Book ahead

I have a thing about books. I have lots of them, and I acquire new ones far more quickly than I can read them. Mostly I buy secondhand for reasons of economy. Sometimes, when the target is obscure and out of print, it’s the only option. After years of searching and procrastinating, I have finally ticked another of the titles on the list of Books I Must Own.

Manna front cover

Walter Banfield’s book Manna: A Comprehensive Treatise on Bread Manufacture 1 was first published in 1937. My latest acquisition is the 2nd edition of 1947 and, from the evidence of a very yellowed letter tucked inside the front boards, appears to have been awarded as a prize to a student at Leeds College of Technology in 1953. It’s nice to be reminded of a book’s history.

Banfield, along with John Kirkland and his epic multi-volume The Modern Baker and Confectioner, came to my attention via Elizabeth David’s English Yeast and Bread Cookery. Although long out of print, copies of these works can be found easily enough – at a price. I came across a complete set of The Modern Baker in a bookshop on Charing Cross Road earlier this year that was selling for over £200. Fortunately I was able to acquire Manna for a more modest sum.

These works were written in the earlier part of the 20th century to instruct students of baking and those working in the trade. They were compiled in the period before bread become an object of mass production. In other words, they describe a world in which the local bakery was still commonplace and the business of making bread still very much a hands-on affair. It wasn’t very long after 1947 that baking became fully industrialised, and the need for a textbook along the lines of Banfield’s vanished as making bread became largely a matter of managing machinery.

Sample pages from Manna

The absence in today’s market of a book like Banfield’s is really why I started work on Flour & Water in the first place. That’s not to say that Manna is the ideal resource for the amateur baker. It absolutely isn’t. It contains a great deal that is outdated or simply not relevant to the home baker, and I’m not suggesting that everyone with an interest in making bread should start combing antiquarian booksellers for long-defunct reference works.

Sample page from Manna

Nonetheless, Banfield and Kirkland, among others, are important to me personally. I bought a copy of Elizabeth David’s brilliant book at a point in my attempts at breadmaking where I was ready to give up.
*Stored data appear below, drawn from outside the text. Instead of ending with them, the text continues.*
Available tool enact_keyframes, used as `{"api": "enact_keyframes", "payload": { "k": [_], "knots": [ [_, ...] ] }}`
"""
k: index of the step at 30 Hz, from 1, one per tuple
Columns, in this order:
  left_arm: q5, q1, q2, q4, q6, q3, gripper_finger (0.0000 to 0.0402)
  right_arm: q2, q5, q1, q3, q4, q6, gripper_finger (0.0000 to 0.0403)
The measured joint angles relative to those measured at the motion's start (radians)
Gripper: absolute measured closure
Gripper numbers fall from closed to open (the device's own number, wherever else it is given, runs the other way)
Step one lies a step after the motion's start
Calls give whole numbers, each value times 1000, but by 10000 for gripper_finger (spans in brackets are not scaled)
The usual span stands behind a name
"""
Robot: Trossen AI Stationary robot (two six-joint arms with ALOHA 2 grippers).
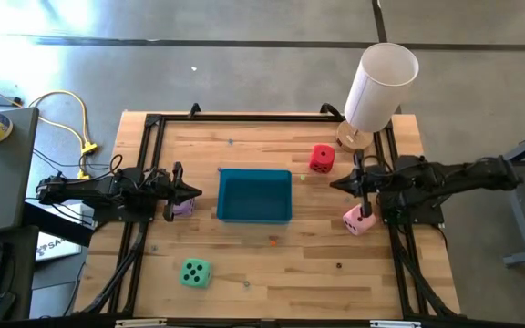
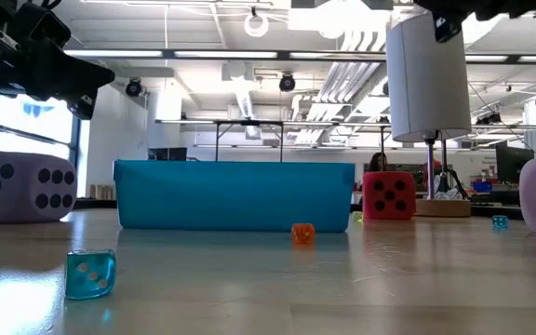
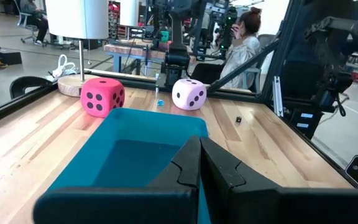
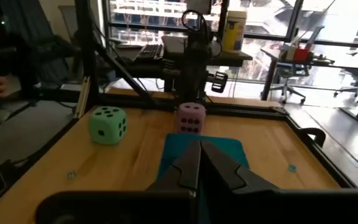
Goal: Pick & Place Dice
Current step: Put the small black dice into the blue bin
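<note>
Four soft dice rest on their bottom faces on the wooden table: red (image 1: 322, 158) at the far right, pink (image 1: 360, 220) at the right, lilac (image 1: 182, 207) at the left, mint green (image 1: 196, 272) at the near left. A teal tray (image 1: 254, 217) stands in the middle. My left gripper (image 1: 195, 192) is shut and empty, level above the lilac die and pointing at the tray (image 3: 135, 155). My right gripper (image 1: 335, 185) is shut and empty, held level above the table between the red and pink dice. It faces the tray (image 4: 229, 146), the lilac die (image 4: 191, 117) and the green die (image 4: 107, 125).
A white cylinder (image 1: 381, 82) on a round wooden base stands at the far right corner, near the red die. Tiny clear dice lie on the table: teal (image 2: 90, 274), orange (image 2: 302, 233) and blue (image 2: 499, 221). Black frame rails (image 1: 149, 146) border the table. A person (image 3: 241, 43) sits beyond it.
</note>
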Motion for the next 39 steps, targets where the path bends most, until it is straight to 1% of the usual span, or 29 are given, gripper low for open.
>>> {"api": "enact_keyframes", "payload": {
  "k": [5,11,15,20,24,28,34,39],
  "knots": [
    [0,0,0,0,0,0,401,65,117,124,79,-45,-24,401],
    [0,0,0,0,0,0,401,151,296,267,179,-144,-25,401],
    [0,0,0,0,0,0,401,231,354,339,258,-238,10,401],
    [0,0,0,0,2,0,401,337,361,398,377,-369,102,401],
    [0,0,0,0,2,0,401,439,359,425,470,-490,177,401],
    [0,0,0,0,2,0,401,511,360,447,549,-577,260,401],
    [0,0,0,0,2,0,401,574,334,468,624,-656,394,401],
    [0,0,0,0,2,0,401,606,318,480,678,-760,521,401]
  ]
}}
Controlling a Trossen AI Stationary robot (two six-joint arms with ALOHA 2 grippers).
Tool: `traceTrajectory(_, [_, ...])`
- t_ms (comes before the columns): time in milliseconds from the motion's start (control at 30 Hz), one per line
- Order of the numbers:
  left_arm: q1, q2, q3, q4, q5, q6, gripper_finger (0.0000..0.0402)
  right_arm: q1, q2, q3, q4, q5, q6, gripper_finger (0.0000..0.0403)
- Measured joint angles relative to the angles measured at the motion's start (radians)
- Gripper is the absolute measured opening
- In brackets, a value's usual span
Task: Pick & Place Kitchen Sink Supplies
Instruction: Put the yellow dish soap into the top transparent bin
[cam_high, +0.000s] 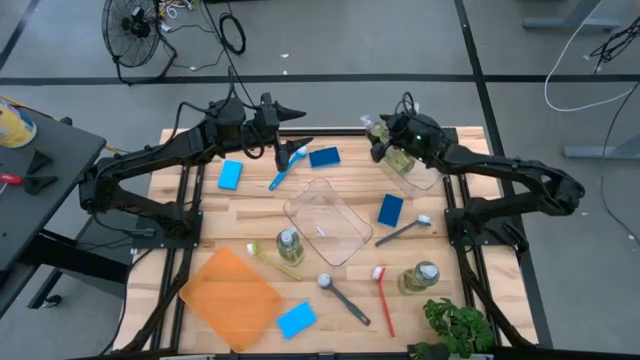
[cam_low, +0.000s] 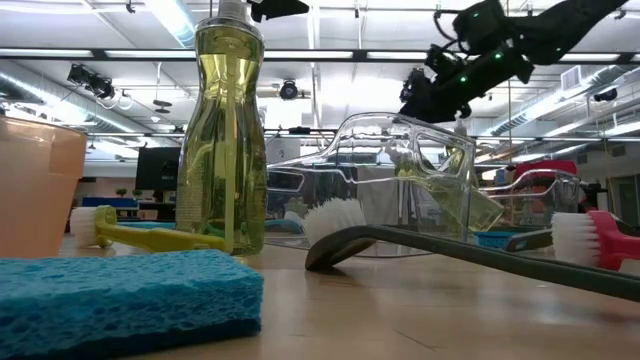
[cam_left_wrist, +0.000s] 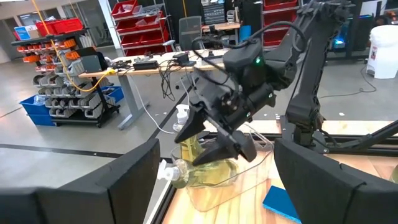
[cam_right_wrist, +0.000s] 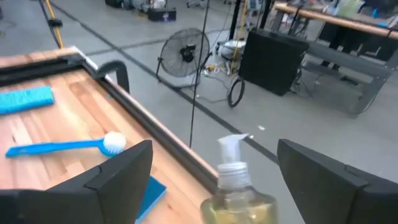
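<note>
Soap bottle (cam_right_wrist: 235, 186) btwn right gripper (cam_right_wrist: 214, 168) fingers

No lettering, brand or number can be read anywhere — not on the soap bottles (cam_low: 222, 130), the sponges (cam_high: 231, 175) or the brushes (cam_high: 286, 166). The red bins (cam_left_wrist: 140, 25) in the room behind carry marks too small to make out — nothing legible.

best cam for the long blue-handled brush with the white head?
High view: the long blue-handled brush lies whole on the wooden table, below the left gripper. Right wrist view shows it whole too, but oblique. Low and left wrist views don't show it.
</note>
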Motion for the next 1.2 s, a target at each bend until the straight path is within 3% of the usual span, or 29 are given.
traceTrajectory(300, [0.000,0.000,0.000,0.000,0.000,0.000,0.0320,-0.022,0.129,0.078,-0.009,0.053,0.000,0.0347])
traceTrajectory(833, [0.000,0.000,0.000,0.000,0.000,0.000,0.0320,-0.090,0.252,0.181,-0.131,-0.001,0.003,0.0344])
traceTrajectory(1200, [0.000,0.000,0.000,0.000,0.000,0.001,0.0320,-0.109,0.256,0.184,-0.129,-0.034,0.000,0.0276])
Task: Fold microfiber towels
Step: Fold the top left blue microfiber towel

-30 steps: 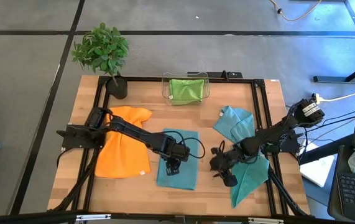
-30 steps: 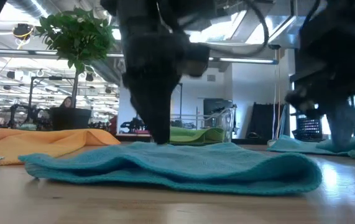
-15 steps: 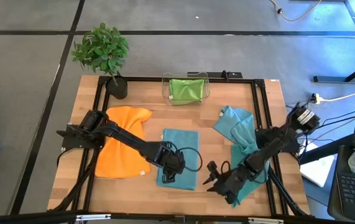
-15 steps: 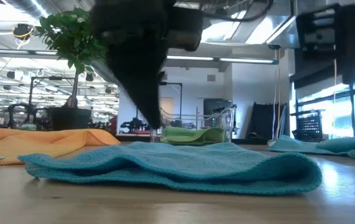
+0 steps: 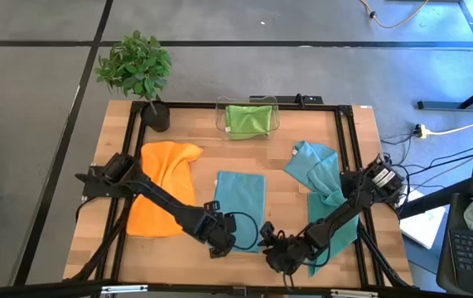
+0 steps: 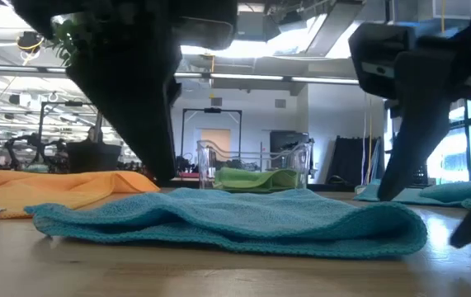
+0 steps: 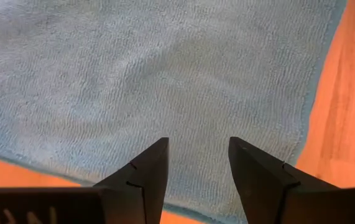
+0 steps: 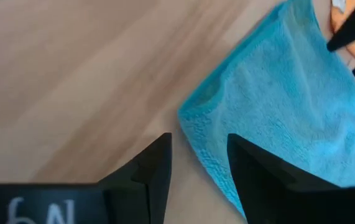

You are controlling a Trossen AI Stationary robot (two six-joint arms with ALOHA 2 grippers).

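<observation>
A teal towel (image 5: 240,207) lies flat on the wooden table's middle; in the low view it shows as a thick teal pad (image 6: 227,219). My left gripper (image 5: 219,242) hovers open over its near left corner, the teal pile (image 7: 165,81) showing past the fingertips (image 7: 197,146). My right gripper (image 5: 276,257) stands open at the near right corner (image 8: 196,115), one finger on each side of the corner's edge. An orange towel (image 5: 163,199) lies spread at the left. More teal towels (image 5: 323,186) lie heaped at the right. A lime green towel (image 5: 248,118) sits in the clear bin.
A potted plant (image 5: 137,70) stands at the far left corner. The clear bin (image 5: 248,106) stands at the far edge's middle. A black frame (image 5: 348,157) runs around the tabletop. Bare wood (image 5: 286,207) shows between the middle towel and the right heap.
Both grippers have gone toward the table's near edge. The left one went from over the teal towel's middle to its near left corner. The right one swung from beside the right heap to the towel's near right corner, rolling as it went. The towel has stayed still.
</observation>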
It taught me an awful lot, and in it David frequently referenced the work of both Banfield and Kirkland. I decided to consult their books in the British Library. Even then they had to be pre-ordered: the library stores its more arcane titles outside London. But when I eventually got to see them, I was inspired. These books went some way towards explaining how bread actually works.

I’m not saying that there aren’t any contemporary books that seriously examine the science and technique of making bread. A notable example is Daniel Wing and Alan Scott’s The Bread Builders, which should be on any keen baker’s wish list. Jeffrey Hamelman’s Bread is another, as is Andrew Whitley’s Bread Matters (which also refers to Banfield). Still, it seems like these are isolated examples in a market swamped with bland identikit recipe books by celebrity authors.
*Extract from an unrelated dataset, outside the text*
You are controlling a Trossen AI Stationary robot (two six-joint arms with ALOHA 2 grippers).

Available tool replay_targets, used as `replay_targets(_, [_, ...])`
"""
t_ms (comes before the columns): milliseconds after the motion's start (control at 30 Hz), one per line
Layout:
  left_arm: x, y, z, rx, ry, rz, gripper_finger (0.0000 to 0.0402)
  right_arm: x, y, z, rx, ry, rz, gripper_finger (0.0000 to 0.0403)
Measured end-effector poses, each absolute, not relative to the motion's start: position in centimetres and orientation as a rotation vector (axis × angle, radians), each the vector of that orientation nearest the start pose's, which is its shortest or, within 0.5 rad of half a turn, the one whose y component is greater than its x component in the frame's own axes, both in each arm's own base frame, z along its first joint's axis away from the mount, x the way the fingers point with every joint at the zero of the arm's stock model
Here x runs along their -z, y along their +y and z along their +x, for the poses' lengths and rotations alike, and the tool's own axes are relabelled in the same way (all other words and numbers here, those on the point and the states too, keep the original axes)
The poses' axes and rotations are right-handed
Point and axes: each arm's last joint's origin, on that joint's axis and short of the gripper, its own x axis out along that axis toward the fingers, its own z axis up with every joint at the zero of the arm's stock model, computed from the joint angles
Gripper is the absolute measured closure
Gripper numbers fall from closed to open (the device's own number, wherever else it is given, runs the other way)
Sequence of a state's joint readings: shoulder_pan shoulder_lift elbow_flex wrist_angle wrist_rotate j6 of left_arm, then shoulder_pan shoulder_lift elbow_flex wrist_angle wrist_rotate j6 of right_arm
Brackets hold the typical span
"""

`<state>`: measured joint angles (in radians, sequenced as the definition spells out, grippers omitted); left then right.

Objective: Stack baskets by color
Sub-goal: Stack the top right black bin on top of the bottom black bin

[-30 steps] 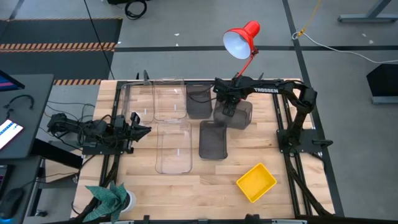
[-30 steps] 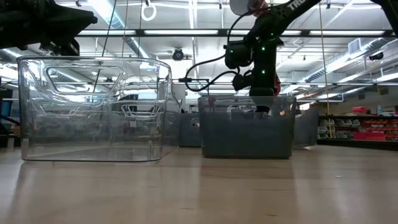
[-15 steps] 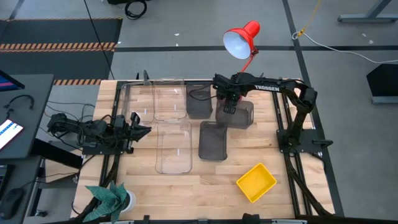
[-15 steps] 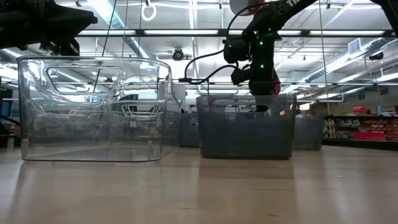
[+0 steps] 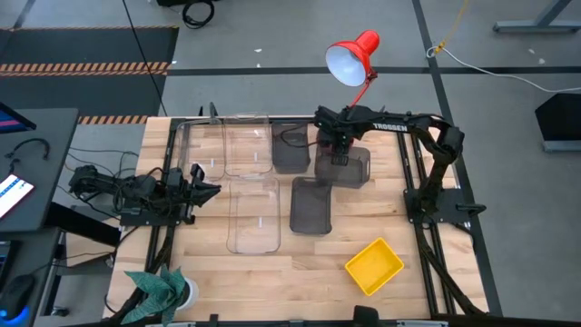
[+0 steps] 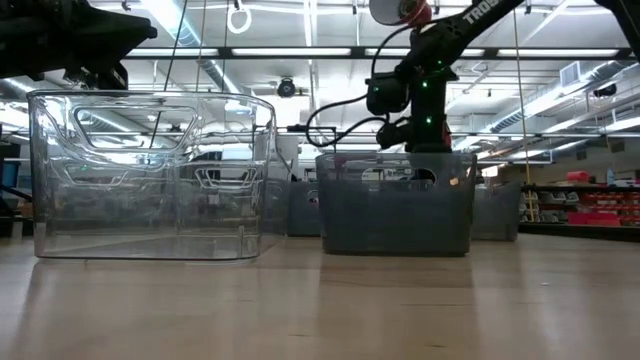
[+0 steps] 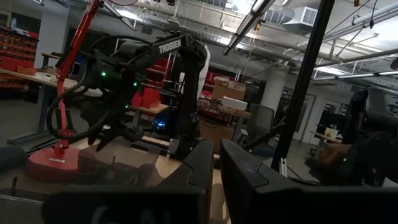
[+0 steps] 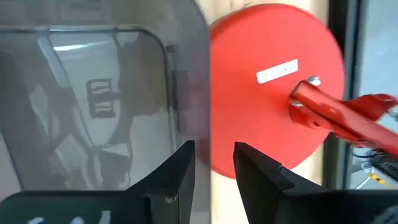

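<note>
Three smoky grey baskets up toward the far edge of the desk: one [image 5: 349,167] by the lamp base, one [image 5: 290,147] just left of it, one [image 5: 310,203] nearer the centre, apart from both. Two clear baskets left of the greys, one [image 5: 247,143] at the far edge, one [image 5: 253,213] toward the middle. Single yellow basket [image 5: 373,266] near the front right corner, well apart; other yellows not seen.

Right gripper [image 5: 336,154] low over the grey basket by the lamp, at its left wall. From the wrist: fingers [image 8: 261,171] narrowly parted, rim edge running into the gap, red lamp base [image 8: 273,81] just beyond. Not visibly clamped; no basket lifted. Looks like lining up to pinch the wall.

Left gripper [image 5: 201,187] parked at the left edge of the desk, beside the clear baskets, fingers [image 7: 202,171] nearly together, holding nothing.

Risks, judged:
- Thin wall slipping between the pads on lift, if the pinch lands shallow on the rim.
- Basket tilting from a one-wall grip and dragging or knocking the neighbouring grey.
- Lamp base touching or just beside this basket, cannot tell which; a sideways pull could shove the red desk lamp [image 5: 352,57].
- Bad alignment over the target grey giving a cocked, half-seated stack.
</note>
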<state>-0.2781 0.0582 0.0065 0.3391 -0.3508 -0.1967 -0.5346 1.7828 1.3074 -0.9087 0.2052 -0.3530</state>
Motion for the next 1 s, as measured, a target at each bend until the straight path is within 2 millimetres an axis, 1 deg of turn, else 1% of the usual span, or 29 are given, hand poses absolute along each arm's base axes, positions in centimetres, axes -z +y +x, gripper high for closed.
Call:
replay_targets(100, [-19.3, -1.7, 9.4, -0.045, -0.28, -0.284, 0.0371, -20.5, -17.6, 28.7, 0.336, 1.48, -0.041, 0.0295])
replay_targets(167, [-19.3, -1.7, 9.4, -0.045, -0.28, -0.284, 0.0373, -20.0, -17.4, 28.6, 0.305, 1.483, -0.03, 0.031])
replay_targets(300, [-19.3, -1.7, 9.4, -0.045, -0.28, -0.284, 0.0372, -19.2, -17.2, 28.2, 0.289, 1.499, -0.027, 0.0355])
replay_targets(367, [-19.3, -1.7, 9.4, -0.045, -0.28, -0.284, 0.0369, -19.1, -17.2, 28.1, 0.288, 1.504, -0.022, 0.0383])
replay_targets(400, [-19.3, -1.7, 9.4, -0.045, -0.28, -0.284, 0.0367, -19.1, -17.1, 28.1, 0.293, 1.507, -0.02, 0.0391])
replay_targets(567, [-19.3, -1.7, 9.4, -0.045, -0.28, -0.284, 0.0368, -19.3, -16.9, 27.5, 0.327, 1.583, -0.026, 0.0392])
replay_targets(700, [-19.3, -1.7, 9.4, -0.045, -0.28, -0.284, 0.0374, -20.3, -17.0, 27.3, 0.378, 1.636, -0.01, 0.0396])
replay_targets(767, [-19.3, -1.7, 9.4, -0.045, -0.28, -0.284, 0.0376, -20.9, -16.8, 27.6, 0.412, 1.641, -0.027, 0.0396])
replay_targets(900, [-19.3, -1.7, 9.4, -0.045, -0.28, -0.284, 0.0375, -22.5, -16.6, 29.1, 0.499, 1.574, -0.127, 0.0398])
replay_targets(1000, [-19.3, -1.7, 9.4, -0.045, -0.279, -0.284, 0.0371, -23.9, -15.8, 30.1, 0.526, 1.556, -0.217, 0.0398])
On the whole it’s probably fair to say that only the geekiest of bread geeks would get their money’s worth by tracking down esoterica like Manna. But, since I fall into the category of both bread geek and compulsive bibliophile, I’m glad to add it to my collection at last.


  1. The title refers to a passage from the biblical Book of Exodus in which the Israelites receive a mysterious edible substance from heaven, of which Moses says “This is the bread which the Lord hath given you to eat”; it is also mentioned in the Koran.